Happy Easter & Taking Down the Stove
by Jeannie Travis
by Jeannie Travis
Happy Easter
I can remember being very excited as Easter time came around. We would dye a few eggs and the big kids would hide them …..over and over! One year when I was about 8 it was different, though. Mama very enthusiastically showed us how to make Easter egg nests with sticks of freshly split stove wood. We stacked them up like little log houses…two one way, two across the ends…then on up about a foot or two tall. They stood everywhere around the woodpile. We put lots of soft grass in the bottoms for Mr Bunny to put our eggs on. I mean we spent a LOT of time on those long waiting days ….checking on them in case he came early ..comparing to see who had built the best ones….adding more
soft grass.
On Easter morning there were pretty eggs in the ‘rabbit nests’…..AND the stove wood had dried out nicely, all separated apart into stacks to let the Spring breezes flow through. That Mama had tricked us again! *grin*
Taking down the Stove
One thing I remember when I was growing near Dresden was that the heating stove had to be toted out to the shed and we’d have to depend on the cook stove for heat on those chilly mornings during Redbud and Blackberry winters. Mama would get tired of us clustering around the cook stove when we got up to go to school and grumble, but Daddy would just laugh and tell her she was the one that made him go to all that trouble of taking it down when he really did need to spend every spare minute in the fields. You see,with our big family we needed all the space we could get, so in the Spring the heating stove was banished from the living room….In the Fall the chore was reversed.
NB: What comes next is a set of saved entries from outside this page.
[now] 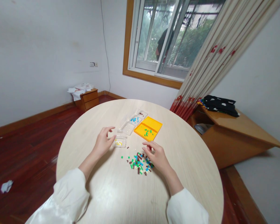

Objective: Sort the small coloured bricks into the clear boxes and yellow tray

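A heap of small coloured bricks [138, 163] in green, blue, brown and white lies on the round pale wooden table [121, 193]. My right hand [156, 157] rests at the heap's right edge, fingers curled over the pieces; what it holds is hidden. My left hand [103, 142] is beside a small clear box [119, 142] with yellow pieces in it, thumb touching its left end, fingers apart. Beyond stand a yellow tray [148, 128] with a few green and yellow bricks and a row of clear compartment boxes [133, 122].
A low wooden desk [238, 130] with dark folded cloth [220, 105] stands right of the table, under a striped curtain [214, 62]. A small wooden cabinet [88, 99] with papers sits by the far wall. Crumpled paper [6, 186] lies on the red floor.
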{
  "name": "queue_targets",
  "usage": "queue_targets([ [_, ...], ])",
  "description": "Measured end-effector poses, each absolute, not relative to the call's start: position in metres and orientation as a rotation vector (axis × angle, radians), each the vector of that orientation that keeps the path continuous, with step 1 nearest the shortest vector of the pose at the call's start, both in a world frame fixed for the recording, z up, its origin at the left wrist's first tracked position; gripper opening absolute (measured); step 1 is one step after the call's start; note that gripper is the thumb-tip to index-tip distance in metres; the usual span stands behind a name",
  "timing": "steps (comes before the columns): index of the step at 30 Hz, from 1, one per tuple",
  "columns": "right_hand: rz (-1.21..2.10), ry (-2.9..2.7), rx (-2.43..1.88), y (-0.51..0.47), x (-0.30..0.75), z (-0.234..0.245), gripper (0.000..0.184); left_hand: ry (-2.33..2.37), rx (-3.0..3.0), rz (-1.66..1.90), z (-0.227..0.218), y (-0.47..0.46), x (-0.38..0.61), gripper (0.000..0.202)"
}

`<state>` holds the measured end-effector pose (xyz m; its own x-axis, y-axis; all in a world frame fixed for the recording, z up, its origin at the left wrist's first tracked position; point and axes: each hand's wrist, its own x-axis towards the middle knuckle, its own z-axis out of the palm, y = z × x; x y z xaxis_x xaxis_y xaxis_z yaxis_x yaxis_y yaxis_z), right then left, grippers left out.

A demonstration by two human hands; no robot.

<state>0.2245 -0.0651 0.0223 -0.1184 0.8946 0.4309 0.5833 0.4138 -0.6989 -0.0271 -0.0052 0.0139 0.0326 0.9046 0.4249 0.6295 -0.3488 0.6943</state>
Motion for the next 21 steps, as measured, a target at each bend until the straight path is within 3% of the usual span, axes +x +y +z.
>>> queue_targets([
  [5,0.462,-1.834,-1.268,-0.065,0.222,0.02,0.016,1.407,2.02,1.205,0.0,0.014,-0.034,0.057],
  [13,0.447,-1.878,-1.257,-0.066,0.219,0.021,0.016,1.228,1.995,1.021,-0.008,0.018,-0.031,0.025],
  [21,0.417,-1.981,-1.279,-0.068,0.216,0.018,0.016,1.243,2.289,0.83,-0.009,0.008,-0.04,0.046],
])
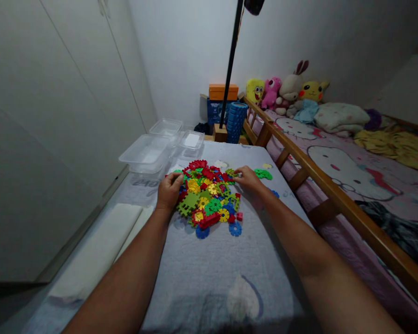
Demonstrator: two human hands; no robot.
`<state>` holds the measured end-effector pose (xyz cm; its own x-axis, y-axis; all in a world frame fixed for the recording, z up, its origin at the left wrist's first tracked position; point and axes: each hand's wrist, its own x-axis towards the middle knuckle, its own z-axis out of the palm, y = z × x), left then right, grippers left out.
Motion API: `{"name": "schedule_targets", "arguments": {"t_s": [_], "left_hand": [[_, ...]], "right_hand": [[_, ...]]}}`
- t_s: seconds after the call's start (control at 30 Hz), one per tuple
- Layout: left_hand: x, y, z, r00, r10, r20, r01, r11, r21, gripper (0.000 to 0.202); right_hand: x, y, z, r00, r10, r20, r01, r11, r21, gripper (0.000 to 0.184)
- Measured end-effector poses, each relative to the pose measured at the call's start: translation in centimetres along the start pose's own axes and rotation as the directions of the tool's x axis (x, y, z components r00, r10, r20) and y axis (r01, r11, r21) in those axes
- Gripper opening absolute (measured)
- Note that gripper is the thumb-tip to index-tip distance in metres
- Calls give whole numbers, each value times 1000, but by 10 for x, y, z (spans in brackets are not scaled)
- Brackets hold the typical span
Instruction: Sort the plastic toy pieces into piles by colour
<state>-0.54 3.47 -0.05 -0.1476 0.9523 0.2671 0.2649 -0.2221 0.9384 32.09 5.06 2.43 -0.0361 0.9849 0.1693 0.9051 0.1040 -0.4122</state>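
Note:
A heap of plastic building pieces [204,195] in red, yellow, green and blue lies on the cloth-covered surface in front of me. Many are toothed squares, notched discs and small blocks. At the heap's left edge is my left hand [169,191], thumb and fingers drawn together; whatever is between them is hidden. My right hand [247,178] reaches the far right edge with curled fingers closed near an olive-green piece [231,172]; what they grip is too small to make out. Two blue notched discs [235,228] lie at the near edge, beside a small pink-red block [239,216].
Clear plastic containers [146,150] stand at the back left, before a white cabinet [73,116]. Green pieces [263,174] lie apart on the right. A wooden bed rail [320,199] borders the right side. Behind are a black pole [231,65] and a blue foam roller [236,123].

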Motion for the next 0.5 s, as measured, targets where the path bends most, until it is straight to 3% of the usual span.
{"name": "schedule_targets", "arguments": {"t_s": [0.13, 0.27, 0.4, 0.5], "left_hand": [[-2, 2, -3, 1000, -23, -13, 22, 995, -99, 42], [-4, 4, -3, 999, -33, -16, 31, 993, -113, 43], [-4, 2, -2, 999, -30, -17, 28, 996, -85, 41], [-4, 0, -1, 1000, -26, -10, 25, 998, -62, 41]], "right_hand": [[3, -4, 2, 999, -19, 37, 22, 996, -88, 17], [6, 0, 1, 999, -28, 20, 29, 998, -50, 14], [16, 13, -2, 993, 85, -86, -66, 978, 196, 7], [30, 28, -7, 948, 302, -101, -212, 836, 506, 4]]}}
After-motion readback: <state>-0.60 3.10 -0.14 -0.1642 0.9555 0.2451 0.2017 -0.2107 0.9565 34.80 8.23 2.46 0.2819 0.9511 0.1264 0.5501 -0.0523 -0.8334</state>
Menfolks put this onerous task off as long as they could because it always turned into a major deal.. In the first place the stove weighed about ‘a ton’, and was very awkward to tote. Anybody big enough to help seemed to mysteriously disappear when it got down to the nitty gritty. Ashes were scattered everywhere no matter how much trouble Mom took, and a piece of
pipe was sure to fall and loose a shower of soot…and a mumbled curse or two from my fun loving Dad.